** TASK INSTRUCTIONS **
Only one stretch of the data below is wanted: the lines starting at the one with "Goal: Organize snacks" and ending at the one with "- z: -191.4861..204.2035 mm", both included, given again exactly.

>>>

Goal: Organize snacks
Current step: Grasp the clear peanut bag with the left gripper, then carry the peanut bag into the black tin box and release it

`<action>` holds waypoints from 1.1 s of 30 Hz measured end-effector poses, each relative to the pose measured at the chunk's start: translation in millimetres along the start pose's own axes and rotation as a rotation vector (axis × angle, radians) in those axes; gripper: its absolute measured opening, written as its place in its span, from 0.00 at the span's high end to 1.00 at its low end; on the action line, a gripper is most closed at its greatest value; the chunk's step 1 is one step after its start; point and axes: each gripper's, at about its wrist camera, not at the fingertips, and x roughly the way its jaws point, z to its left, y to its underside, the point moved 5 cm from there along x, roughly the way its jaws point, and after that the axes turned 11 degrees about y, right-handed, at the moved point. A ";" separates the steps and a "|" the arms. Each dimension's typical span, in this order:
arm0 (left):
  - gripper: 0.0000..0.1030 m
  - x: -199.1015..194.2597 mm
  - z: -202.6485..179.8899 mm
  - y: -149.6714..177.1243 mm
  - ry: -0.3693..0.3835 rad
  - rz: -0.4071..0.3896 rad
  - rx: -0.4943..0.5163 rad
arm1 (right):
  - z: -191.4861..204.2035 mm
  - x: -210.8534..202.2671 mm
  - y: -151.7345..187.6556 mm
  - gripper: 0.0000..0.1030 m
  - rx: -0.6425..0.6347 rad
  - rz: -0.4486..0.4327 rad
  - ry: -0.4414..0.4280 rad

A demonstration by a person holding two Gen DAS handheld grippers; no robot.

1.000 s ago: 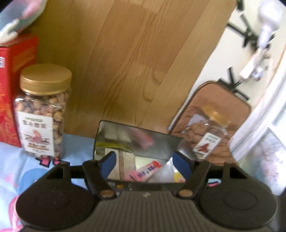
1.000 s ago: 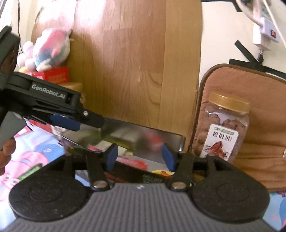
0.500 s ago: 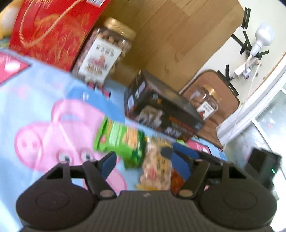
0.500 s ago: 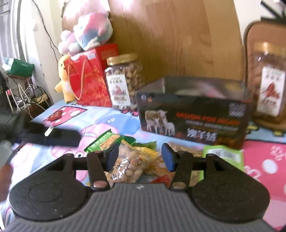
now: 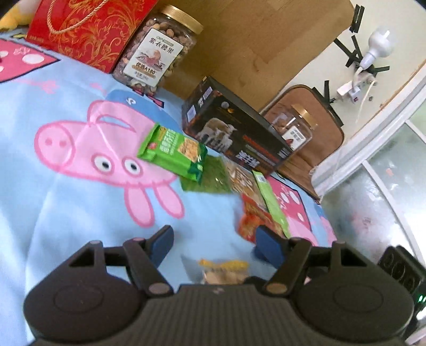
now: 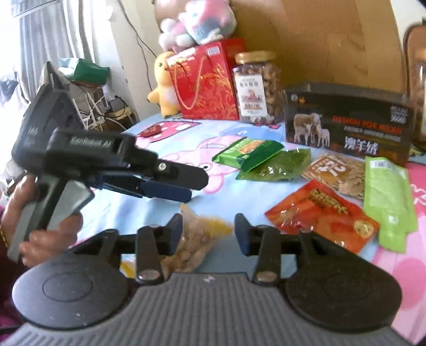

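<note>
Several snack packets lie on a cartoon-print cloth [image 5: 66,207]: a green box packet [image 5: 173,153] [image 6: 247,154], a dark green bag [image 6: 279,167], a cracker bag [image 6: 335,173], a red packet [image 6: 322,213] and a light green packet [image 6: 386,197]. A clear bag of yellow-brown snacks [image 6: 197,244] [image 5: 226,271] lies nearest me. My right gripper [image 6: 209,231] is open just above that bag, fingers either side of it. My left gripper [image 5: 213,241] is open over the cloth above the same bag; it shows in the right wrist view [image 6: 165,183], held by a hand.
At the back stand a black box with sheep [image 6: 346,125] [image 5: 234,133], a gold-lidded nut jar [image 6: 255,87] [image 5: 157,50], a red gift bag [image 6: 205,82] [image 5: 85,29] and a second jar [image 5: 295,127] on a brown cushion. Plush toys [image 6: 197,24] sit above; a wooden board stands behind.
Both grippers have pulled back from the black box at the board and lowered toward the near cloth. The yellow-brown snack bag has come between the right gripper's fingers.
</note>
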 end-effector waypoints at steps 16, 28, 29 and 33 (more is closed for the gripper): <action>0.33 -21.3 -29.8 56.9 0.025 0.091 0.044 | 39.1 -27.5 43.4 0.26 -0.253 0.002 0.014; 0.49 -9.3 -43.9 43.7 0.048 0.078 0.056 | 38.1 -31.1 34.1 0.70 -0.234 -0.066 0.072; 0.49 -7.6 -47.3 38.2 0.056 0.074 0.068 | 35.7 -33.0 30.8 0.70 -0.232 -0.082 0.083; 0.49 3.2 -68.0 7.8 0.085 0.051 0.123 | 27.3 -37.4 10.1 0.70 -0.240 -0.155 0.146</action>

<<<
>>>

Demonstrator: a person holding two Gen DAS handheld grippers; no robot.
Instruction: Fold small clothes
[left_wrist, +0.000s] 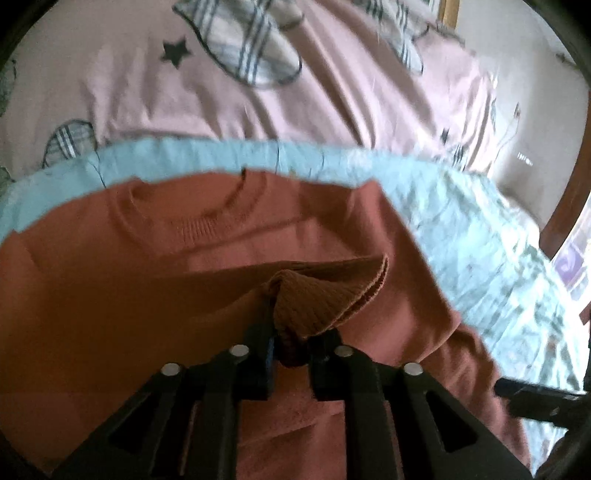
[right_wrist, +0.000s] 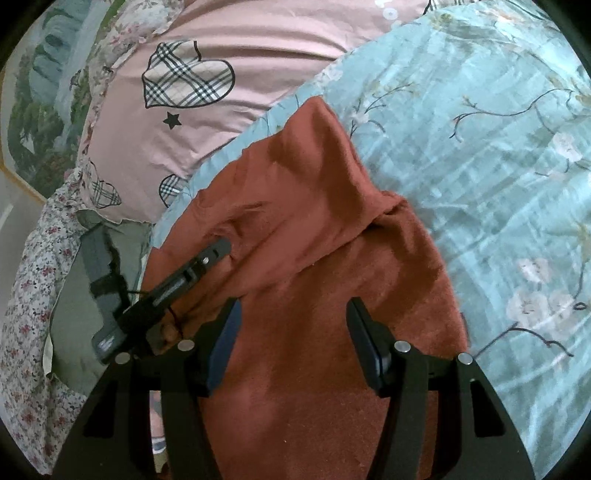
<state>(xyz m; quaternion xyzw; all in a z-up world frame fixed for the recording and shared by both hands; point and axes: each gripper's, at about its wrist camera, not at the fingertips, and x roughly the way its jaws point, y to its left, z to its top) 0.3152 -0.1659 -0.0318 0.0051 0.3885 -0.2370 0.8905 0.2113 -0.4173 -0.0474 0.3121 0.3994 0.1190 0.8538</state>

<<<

** RESULT FOR THIS TASK **
Goal: Organize snacks
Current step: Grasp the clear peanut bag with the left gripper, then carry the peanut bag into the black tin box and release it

`<action>` holds waypoints from 1.1 s of 30 Hz measured end-effector poses, each relative to the pose measured at the chunk's start: translation in millimetres along the start pose's own axes and rotation as a rotation vector (axis × angle, radians) in those axes; gripper: its absolute measured opening, written as its place in its span, from 0.00 at the span's high end to 1.00 at its low end; on the action line, a gripper is most closed at its greatest value; the chunk's step 1 is one step after its start; point and axes: each gripper's, at about its wrist camera, not at the fingertips, and x roughly the way its jaws point, z to its left, y to its underside, the point moved 5 cm from there along x, roughly the way its jaws point, and after that the axes turned 11 degrees about y, right-handed, at the moved point. A ";" separates the steps and a "|" the arms. Each dimension's typical span, in this order:
arm0 (left):
  - gripper: 0.0000..0.1030 m
  - x: -199.1015..194.2597 mm
  - z: -202.6485..179.8899 mm
  - y: -149.6714..177.1243 mm
  - ry: -0.3693..0.3835 rad
  - rz: -0.4071..0.3896 rad
  - rx: -0.4943..0.5163 rad
arm1 (right):
  - z: -191.4861..204.2035 mm

There is nothing further to the answer.